* [EXERCISE BRIEF]: Write out the data exactly as given, dropping every picture.

--- DATA SECTION Enclosed Below ---

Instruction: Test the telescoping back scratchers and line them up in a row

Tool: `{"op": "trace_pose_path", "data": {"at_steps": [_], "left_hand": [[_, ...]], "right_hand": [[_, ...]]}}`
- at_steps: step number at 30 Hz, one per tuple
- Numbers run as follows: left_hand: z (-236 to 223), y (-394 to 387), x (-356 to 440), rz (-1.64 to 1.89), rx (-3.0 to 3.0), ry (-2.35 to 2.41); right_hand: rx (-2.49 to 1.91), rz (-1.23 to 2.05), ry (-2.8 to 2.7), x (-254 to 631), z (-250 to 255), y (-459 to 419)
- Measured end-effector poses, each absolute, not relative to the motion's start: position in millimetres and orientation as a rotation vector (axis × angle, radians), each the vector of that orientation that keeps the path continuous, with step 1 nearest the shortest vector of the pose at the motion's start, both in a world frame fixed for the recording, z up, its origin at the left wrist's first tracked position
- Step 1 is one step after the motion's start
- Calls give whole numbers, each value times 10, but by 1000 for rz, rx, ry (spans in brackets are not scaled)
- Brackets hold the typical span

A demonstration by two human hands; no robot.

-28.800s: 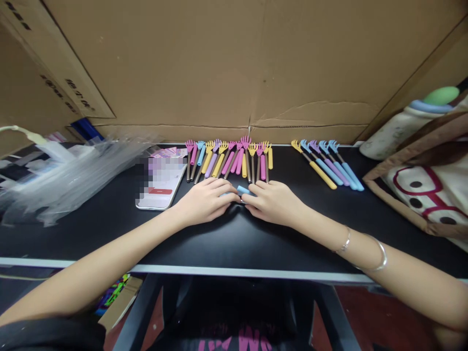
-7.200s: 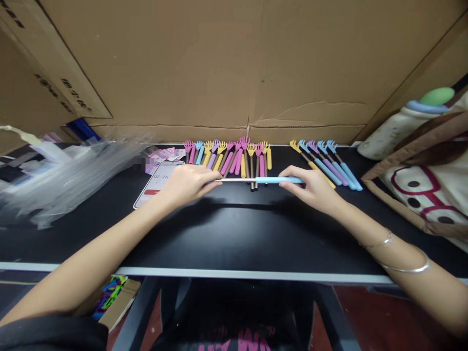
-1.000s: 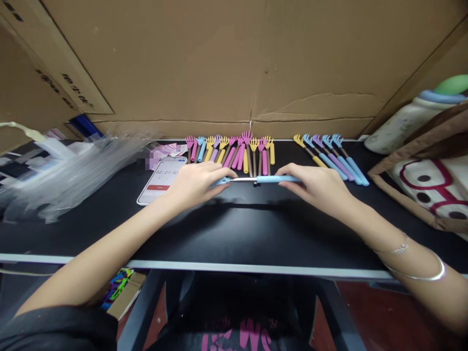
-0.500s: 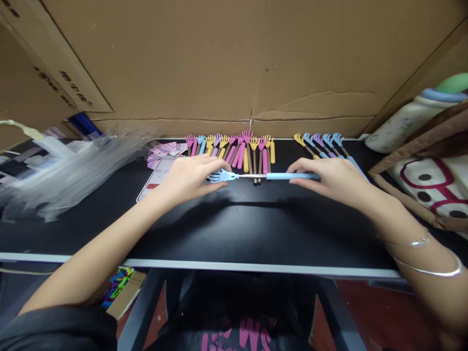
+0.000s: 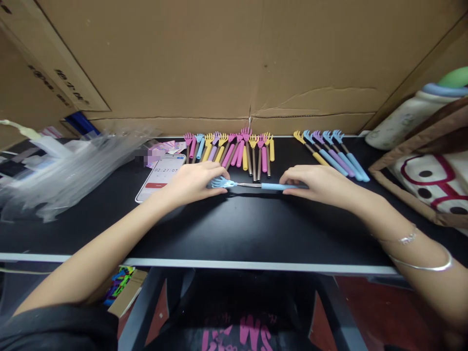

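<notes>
A light-blue back scratcher lies level between my hands, low over the black tabletop. My left hand has its thumb and fingers closed round the claw-shaped head. At the other end, my right hand pinches the blue handle sleeve; a short metal shaft shows between. Behind it is a row of pink, yellow, purple and blue claw heads with shafts and loose coloured sleeves. To the right, several back scratchers with sleeves on lie side by side at a slant.
A phone showing a timer lies by my left wrist. Clear plastic bags are heaped at the left. A bottle and a brown-edged bag stand at the right. Cardboard walls the back.
Both hands have moved down towards the tabletop with the back scratcher. The right hand has also shifted slightly left, uncovering the slanted handles behind it.
</notes>
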State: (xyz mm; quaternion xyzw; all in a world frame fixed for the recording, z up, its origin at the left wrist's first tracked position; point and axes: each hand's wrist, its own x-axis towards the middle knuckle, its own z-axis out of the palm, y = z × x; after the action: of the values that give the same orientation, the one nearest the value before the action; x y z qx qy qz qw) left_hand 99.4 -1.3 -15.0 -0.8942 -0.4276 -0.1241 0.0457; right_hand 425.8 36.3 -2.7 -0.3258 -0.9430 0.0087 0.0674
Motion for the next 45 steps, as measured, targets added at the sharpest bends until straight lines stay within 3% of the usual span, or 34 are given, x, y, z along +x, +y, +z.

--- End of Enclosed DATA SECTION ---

* [TASK OUTPUT]:
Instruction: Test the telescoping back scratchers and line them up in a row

Tool: `{"op": "trace_pose_path", "data": {"at_steps": [_], "left_hand": [[_, ...]], "right_hand": [[_, ...]]}}`
- at_steps: step number at 30 Hz, one per tuple
- Numbers run as follows: left_hand: z (-236 to 223), y (-394 to 387), x (-356 to 440), rz (-1.64 to 1.89), rx (-3.0 to 3.0), ry (-2.35 to 2.41); right_hand: rx (-2.49 to 1.91), rz (-1.23 to 2.05), ry (-2.8 to 2.7), x (-254 to 631), z (-250 to 255), y (-459 to 419)
- Measured end-effector poses, each absolute, not relative to the motion's start: position in millimetres and orientation as a rotation vector (axis × angle, radians), each the vector of that orientation that keeps the path continuous, with step 1 nearest the shortest vector of the pose at the motion's start, both in a world frame fixed for the recording, z up, its origin at the left wrist's first tracked position
- Step 1 is one step after the motion's start
- Calls give whole numbers, each value times 10, but by 1000 for rz, rx, ry (spans in brackets are not scaled)
- Brackets hold the typical span

A demonstration by two human hands; no robot.

-28.800s: 
-7.200s: 
-1.000s: 
-0.500s: 
+0.000s: 

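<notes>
A light-blue back scratcher lies level between my hands, low over the black tabletop. My left hand has its thumb and fingers closed round the claw-shaped head. At the other end, my right hand pinches the blue handle sleeve; a short metal shaft shows between. Behind it is a row of pink, yellow, purple and blue claw heads with shafts and loose coloured sleeves. To the right, several back scratchers with sleeves on lie side by side at a slant.
A phone showing a timer lies by my left wrist. Clear plastic bags are heaped at the left. A bottle and a brown-edged bag stand at the right. Cardboard walls the back.
Both hands have moved down towards the tabletop with the back scratcher. The right hand has also shifted slightly left, uncovering the slanted handles behind it.
</notes>
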State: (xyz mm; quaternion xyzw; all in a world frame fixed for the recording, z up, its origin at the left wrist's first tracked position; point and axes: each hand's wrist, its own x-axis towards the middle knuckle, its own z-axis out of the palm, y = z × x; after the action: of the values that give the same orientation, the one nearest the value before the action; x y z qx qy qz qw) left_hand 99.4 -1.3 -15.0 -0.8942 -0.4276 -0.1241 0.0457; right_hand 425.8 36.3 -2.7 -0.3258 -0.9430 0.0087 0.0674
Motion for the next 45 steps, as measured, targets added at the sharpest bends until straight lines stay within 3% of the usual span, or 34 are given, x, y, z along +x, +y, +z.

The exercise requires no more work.